● **What this task involves**
Below are the records; count how many of their lines carry "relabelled" and give only the number.

● **Provided records**
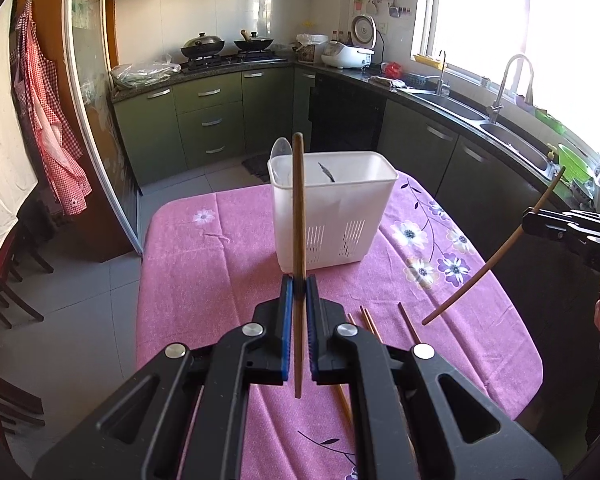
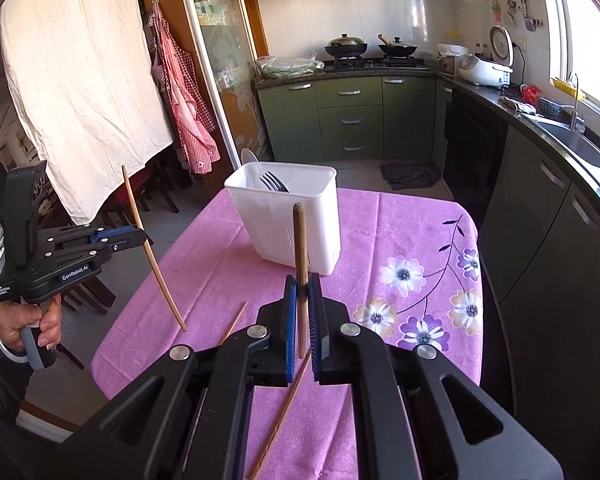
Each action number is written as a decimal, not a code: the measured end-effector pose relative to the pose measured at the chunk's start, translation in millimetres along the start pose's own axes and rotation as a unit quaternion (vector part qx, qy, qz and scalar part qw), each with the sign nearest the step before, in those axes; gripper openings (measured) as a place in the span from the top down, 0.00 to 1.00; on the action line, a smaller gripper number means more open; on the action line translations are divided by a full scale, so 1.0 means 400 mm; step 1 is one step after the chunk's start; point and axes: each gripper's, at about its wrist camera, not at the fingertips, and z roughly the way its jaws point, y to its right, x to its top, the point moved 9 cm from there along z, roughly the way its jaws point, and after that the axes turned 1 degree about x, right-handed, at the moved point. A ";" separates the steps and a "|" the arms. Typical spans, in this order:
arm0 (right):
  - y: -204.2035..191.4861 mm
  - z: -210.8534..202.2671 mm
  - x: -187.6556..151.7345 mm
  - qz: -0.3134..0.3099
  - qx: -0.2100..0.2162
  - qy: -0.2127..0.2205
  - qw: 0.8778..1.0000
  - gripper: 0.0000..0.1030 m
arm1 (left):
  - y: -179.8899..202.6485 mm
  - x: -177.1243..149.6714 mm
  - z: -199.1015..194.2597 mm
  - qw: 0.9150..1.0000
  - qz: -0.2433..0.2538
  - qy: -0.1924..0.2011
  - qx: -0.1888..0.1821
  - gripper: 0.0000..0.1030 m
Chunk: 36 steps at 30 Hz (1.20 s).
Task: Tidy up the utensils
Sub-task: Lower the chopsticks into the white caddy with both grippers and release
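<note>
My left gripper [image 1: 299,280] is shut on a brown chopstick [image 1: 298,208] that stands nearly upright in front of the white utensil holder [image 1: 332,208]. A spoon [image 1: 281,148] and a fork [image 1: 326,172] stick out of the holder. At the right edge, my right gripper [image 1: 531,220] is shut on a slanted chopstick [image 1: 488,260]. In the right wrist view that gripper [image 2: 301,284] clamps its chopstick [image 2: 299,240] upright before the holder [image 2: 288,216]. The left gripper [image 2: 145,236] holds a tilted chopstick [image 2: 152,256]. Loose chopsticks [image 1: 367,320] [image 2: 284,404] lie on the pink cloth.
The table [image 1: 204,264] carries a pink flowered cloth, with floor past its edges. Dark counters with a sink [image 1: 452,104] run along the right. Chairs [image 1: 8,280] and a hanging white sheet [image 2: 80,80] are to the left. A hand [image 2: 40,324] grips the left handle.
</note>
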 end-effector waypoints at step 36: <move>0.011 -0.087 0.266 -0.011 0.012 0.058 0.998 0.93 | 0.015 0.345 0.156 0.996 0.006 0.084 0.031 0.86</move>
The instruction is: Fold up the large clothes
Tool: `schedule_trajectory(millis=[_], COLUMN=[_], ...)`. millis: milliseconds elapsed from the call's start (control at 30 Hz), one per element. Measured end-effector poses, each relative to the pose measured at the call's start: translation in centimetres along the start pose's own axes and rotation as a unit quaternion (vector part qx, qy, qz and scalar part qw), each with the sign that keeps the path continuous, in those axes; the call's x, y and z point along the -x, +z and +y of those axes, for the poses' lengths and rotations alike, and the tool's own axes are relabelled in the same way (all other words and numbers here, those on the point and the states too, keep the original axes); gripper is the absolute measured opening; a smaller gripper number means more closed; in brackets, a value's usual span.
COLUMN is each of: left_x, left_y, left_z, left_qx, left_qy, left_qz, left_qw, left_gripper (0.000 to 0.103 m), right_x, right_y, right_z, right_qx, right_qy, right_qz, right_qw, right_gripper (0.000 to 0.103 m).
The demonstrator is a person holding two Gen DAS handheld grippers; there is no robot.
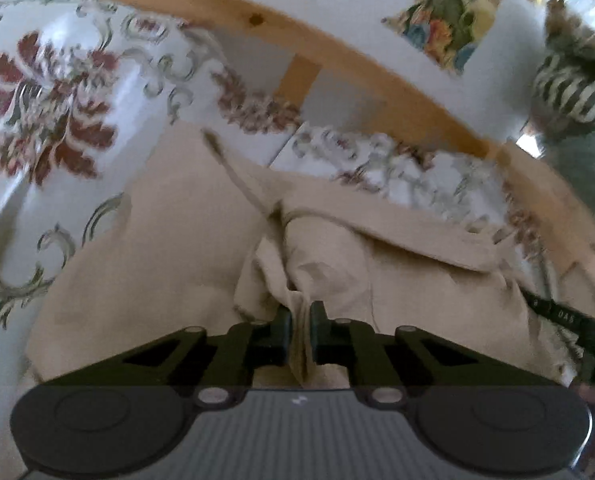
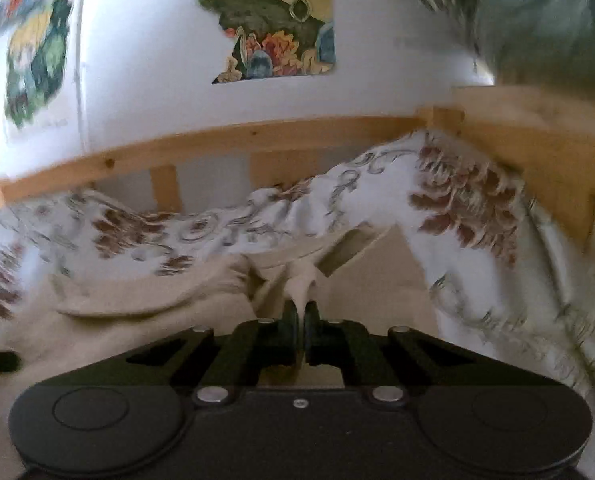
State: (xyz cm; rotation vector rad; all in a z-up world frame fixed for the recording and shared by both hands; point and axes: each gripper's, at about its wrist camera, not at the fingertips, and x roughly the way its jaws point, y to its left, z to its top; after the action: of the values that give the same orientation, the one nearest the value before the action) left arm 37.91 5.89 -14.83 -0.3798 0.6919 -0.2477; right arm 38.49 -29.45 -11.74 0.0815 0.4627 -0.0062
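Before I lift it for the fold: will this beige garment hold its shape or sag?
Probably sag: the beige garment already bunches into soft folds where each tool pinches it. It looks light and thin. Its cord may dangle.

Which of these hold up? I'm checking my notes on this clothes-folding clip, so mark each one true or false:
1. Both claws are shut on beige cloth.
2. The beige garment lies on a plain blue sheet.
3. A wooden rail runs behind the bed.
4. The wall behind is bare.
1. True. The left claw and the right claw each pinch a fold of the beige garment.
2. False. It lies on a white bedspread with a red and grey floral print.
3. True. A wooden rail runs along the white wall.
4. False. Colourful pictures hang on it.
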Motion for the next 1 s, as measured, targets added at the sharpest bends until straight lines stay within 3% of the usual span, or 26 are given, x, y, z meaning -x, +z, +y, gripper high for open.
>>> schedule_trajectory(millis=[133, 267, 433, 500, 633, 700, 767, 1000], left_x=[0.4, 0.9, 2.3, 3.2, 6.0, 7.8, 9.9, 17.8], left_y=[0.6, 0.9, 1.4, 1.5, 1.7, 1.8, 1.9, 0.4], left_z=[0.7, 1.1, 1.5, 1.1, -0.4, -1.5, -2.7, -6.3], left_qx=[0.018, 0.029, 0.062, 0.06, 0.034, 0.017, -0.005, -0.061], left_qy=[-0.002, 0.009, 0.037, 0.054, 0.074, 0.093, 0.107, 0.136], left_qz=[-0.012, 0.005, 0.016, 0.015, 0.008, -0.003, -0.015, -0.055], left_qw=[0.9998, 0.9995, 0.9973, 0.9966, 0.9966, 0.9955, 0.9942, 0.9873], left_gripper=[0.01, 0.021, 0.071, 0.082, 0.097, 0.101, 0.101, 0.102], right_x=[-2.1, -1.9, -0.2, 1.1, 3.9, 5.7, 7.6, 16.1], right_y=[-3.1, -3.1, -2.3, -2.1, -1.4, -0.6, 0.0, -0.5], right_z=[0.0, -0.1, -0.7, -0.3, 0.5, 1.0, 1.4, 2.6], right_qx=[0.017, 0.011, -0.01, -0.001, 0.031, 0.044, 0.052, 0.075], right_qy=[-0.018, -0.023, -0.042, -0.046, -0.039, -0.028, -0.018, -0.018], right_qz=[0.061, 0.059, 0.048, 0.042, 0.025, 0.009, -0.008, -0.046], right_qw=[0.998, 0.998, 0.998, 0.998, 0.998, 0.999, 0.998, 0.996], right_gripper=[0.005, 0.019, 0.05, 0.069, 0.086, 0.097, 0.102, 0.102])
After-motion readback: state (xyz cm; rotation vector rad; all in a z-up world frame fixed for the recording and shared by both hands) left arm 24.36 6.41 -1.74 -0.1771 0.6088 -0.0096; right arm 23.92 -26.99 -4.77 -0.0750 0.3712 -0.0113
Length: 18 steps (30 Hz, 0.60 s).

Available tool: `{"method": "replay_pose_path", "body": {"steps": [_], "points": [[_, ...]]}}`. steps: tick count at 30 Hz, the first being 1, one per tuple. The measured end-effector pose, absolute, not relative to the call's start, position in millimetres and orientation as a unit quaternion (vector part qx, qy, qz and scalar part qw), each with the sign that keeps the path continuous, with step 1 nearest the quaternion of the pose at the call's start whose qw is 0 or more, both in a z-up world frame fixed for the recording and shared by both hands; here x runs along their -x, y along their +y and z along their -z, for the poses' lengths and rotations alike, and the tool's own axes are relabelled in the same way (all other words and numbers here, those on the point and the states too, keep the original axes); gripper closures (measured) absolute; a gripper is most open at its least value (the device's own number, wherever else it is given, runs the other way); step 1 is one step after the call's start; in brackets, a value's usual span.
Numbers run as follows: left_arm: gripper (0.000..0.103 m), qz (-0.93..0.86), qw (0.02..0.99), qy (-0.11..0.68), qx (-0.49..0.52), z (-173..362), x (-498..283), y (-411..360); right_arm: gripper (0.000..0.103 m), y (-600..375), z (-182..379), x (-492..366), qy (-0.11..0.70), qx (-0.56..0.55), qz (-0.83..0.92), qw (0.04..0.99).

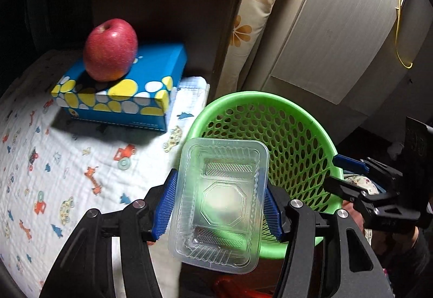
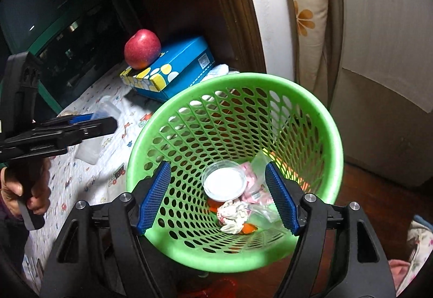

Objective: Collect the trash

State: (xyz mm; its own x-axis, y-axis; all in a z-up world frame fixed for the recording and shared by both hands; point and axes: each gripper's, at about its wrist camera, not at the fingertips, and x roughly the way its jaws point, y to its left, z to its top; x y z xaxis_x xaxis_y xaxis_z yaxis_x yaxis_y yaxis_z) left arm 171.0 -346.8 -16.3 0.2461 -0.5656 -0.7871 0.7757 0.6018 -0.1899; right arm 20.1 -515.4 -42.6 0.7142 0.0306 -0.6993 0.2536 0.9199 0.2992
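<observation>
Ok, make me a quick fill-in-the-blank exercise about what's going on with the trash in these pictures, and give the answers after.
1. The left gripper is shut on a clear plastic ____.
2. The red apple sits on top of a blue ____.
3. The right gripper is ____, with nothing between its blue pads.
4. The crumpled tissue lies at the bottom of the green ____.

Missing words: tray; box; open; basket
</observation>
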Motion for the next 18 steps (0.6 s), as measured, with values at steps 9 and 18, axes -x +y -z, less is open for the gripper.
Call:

● **Answer area**
2